Austin: And they have a captive hearing; they have a pulpit, and they have prestige and dignity, and people will listen. I wonder if some men don’t go into it just for this—that they have a hearing?
Eddleman: We notice them every year, Dr. Austin, as they come in, first-year students at the seminary. And we can detect a few men who were called into the ministry either by their mother or by some social-action program. But we have a system that usually separates the men from the boys early.
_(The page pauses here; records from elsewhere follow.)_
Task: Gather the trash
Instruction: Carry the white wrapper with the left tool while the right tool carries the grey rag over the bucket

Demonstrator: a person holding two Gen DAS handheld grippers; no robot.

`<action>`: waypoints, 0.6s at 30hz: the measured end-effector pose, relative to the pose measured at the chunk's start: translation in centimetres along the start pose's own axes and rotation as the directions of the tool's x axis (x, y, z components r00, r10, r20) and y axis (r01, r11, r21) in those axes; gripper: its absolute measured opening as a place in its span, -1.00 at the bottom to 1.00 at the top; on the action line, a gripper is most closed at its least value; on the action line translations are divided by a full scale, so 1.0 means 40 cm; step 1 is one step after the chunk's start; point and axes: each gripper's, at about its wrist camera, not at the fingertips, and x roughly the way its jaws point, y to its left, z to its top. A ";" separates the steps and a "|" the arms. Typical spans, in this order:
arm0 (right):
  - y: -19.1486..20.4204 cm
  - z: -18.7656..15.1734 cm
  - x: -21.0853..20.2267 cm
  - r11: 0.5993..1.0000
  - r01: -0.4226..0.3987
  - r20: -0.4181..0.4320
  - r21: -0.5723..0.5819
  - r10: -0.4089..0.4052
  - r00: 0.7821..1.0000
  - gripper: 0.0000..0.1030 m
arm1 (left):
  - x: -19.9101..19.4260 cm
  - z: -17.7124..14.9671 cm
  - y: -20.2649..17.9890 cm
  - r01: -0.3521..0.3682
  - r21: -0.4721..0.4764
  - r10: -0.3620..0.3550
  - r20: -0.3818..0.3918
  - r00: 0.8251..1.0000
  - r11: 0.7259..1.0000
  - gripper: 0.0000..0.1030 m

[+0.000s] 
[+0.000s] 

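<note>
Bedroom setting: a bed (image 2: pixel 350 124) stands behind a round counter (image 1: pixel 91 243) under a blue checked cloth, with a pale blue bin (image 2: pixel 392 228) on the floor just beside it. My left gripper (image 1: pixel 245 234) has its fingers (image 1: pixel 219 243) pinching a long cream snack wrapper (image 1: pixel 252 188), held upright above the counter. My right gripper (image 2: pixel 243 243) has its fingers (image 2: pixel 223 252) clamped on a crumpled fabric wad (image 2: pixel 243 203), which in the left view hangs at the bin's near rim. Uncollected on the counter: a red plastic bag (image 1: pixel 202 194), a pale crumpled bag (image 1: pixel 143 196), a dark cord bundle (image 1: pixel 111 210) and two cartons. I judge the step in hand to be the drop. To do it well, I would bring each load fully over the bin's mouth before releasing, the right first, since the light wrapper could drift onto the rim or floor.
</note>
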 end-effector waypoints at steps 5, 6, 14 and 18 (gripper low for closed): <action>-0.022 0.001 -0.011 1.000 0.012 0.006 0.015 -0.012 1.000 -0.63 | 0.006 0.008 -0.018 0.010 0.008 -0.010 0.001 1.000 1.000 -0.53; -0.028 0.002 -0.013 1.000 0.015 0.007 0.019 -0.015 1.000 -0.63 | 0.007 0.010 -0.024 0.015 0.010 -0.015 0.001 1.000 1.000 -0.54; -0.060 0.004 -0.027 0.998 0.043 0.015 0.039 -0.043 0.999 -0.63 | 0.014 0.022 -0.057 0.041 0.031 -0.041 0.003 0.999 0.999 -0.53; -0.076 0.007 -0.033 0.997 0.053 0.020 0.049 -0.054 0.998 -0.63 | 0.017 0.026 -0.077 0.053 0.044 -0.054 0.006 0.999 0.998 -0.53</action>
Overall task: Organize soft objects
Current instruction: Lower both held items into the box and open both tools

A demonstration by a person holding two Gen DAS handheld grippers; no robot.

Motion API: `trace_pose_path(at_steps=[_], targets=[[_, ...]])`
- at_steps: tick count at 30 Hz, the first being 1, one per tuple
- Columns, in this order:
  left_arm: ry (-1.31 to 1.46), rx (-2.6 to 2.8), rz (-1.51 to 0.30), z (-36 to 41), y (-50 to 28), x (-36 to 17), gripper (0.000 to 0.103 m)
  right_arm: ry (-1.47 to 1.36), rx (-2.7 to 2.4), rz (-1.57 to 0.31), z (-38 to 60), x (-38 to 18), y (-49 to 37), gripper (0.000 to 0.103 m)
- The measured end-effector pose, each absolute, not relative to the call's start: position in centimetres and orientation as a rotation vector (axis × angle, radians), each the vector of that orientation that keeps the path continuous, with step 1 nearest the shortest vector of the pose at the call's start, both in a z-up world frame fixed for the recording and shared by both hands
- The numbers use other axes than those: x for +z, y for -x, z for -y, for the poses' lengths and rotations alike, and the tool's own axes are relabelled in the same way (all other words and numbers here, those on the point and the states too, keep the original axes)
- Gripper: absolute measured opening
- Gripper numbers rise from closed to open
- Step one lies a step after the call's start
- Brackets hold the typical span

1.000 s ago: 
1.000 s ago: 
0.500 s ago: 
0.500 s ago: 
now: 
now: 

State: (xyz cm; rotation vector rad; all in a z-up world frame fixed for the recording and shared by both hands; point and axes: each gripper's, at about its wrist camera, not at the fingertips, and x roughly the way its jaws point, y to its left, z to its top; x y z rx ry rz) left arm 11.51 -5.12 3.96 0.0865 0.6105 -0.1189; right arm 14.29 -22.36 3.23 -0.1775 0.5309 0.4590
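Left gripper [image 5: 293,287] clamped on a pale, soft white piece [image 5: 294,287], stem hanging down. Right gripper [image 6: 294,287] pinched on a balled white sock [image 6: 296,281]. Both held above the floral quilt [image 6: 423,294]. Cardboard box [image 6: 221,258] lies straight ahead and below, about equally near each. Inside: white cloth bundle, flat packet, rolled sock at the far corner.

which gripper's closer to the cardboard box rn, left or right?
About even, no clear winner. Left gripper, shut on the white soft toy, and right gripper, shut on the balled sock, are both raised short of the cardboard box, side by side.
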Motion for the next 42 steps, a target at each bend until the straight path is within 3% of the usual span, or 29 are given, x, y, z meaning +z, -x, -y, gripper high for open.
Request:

We require Greek and Hebrew of every student, and before the first semester is up we usually know who is called by the draft board and who is called by the Lord.
Henry: Dr. Wirt, what do you think of the Communist thesis that capitalism necessarily degrades the worker and that Communism dignifies him?
Wirt: Well, insofar as capitalism exists in a free society, I think we’ll have to say, Dr. Henry, that the man is better off—the worker, that is to say. He is a free man in his work. But looking at the whole problem of modern industrial society, whether behind the Iron Curtain or this side of it, the fact remains that the worker has a problem. He is caught in the spokes of a great machine.
Henry: There are assembly lines behind the Iron Curtain also, aren’t there?
Wirt: Of course. And the problem of finding meaning in life is just as great there. In fact, it’s greater, because there the worker is not considered a free man. He is considered a servant of the state. I think, however, that the real issue here in finding meaning and significance in a man’s work does not ultimately depend upon whether he works in a capitalist society—whether he works for General Motors or whether he works for Aeroflot, let’s say, in the Soviet Union. The question is, Does God come into his life and invade and pervade his life with meaning?